Fear is a poor guide for what’s real, yet that’s exactly what catastrophic thinking leans on. You react as if the scariest idea must be true, even if there’s no proof behind it at all.
Looking at actual evidence steadies your mind. Ask yourself, “What facts do I have?” Transitioning from fear to evidence helps strip away the exaggeration and grounds your thoughts in something more solid and less alarming.
8. Notice how your body reacts.
Catastrophic thoughts don’t just live in your head, they show up in your body too. You might notice your shoulders tense, your stomach churns, or your heart pounds, making everything feel more urgent and overwhelming.
Paying attention to those signs helps you step back. When you spot your body reacting, try loosening your shoulders or slowing your breathing. Calming your body signals to your brain that you’re not actually in danger.
9. Give your brain a set worry time.
Constant worry spreads into every part of your day, and catastrophic thoughts sneak in at the worst moments. It can feel like there’s never any escape from that mental noise once it gets going.
One trick is scheduling a “worry slot” each day. Knowing you’ve got time set aside makes it easier to brush thoughts off when they pop up because you can tell yourself you’ll handle them later instead of right now.
10. Talk it out with someone you trust.
When you’re catastrophising, your thoughts feel like the truth because you’re trapped in your own head. Speaking them out loud often shows how unrealistic they sound, especially when a friend responds with a calmer perspective.
Even if they don’t solve it for you, the act of sharing breaks the cycle. You’ll feel less alone and more grounded, which makes it harder for those thoughts to spiral unchecked in silence.
11. Remind yourself you’ve handled things before.
Your brain likes to tell you that you won’t cope if the worst happens. That fear keeps you on edge, imagining yourself crushed by problems you haven’t even faced yet, which fuels the habit of expecting disaster.
Think back to tough times you did manage to get through. Reminding yourself you’ve handled challenges before reassures your mind that you’re not as helpless as those catastrophic thoughts would have you believe.

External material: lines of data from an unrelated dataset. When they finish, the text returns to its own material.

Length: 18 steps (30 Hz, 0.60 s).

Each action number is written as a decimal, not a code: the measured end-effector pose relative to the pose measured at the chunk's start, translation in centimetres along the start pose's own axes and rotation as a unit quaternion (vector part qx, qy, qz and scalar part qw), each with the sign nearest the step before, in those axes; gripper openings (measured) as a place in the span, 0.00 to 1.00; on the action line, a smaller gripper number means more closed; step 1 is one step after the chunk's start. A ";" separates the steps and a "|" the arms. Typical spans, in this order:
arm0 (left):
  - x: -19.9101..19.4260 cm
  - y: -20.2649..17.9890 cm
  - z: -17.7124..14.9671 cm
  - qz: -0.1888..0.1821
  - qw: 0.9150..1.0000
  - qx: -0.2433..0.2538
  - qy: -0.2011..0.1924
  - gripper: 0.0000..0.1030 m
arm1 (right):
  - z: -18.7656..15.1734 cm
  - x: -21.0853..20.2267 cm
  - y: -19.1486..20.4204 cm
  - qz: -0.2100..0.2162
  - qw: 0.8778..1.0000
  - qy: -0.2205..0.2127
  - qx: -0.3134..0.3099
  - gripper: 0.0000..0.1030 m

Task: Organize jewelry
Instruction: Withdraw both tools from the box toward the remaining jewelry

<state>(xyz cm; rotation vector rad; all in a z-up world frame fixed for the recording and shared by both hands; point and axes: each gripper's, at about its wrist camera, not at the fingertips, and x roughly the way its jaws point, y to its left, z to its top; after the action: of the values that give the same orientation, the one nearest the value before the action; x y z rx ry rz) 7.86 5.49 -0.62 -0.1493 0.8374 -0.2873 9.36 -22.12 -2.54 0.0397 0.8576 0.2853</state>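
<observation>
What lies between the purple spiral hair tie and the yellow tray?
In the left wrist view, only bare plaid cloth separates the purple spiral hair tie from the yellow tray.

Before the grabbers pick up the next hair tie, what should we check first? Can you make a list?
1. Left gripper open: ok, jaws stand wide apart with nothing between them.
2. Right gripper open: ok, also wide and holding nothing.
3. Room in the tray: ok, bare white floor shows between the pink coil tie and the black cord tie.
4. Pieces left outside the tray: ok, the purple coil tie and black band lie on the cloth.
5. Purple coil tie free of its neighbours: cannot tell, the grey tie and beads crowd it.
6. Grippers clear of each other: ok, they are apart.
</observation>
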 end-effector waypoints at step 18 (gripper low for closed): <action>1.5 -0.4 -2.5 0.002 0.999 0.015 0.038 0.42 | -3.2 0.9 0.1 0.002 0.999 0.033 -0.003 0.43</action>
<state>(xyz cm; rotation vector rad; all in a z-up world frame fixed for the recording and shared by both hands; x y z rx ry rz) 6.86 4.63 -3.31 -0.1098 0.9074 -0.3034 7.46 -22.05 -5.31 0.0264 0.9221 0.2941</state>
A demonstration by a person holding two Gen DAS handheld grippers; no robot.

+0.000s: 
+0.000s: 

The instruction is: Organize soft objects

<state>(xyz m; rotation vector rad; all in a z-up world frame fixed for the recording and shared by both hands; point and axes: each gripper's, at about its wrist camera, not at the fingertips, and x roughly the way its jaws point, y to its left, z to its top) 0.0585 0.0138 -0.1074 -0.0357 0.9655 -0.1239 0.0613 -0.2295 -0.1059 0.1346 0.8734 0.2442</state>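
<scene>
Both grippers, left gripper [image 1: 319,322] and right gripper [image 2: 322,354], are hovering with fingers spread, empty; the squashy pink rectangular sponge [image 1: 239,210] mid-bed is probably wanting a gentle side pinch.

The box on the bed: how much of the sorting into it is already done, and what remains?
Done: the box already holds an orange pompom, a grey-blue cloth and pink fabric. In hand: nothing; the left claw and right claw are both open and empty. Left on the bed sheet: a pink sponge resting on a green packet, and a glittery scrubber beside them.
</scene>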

12. Do something that changes your focus.
Staying still often keeps you trapped in your head. The more you sit with catastrophic thoughts, the more convincing they feel. Your energy goes into feeding them rather than breaking away from the spiral they create.
Switching gears helps. Even small actions like a quick walk, tidying a room, or calling a friend can reset your focus. Movement disrupts the cycle and reminds your brain there’s more going on than just your fears.
13. Practise self-compassion.
It’s easy to get frustrated with yourself for catastrophising. Beating yourself up only adds another layer of negativity and makes it harder to change the habit. You end up anxious about being anxious, which just doubles the weight.
Being kinder to yourself changes the tone. Instead of judging, remind yourself it’s just a habit your brain built over time. Patience and understanding make it easier to stay calm while you train new thought patterns.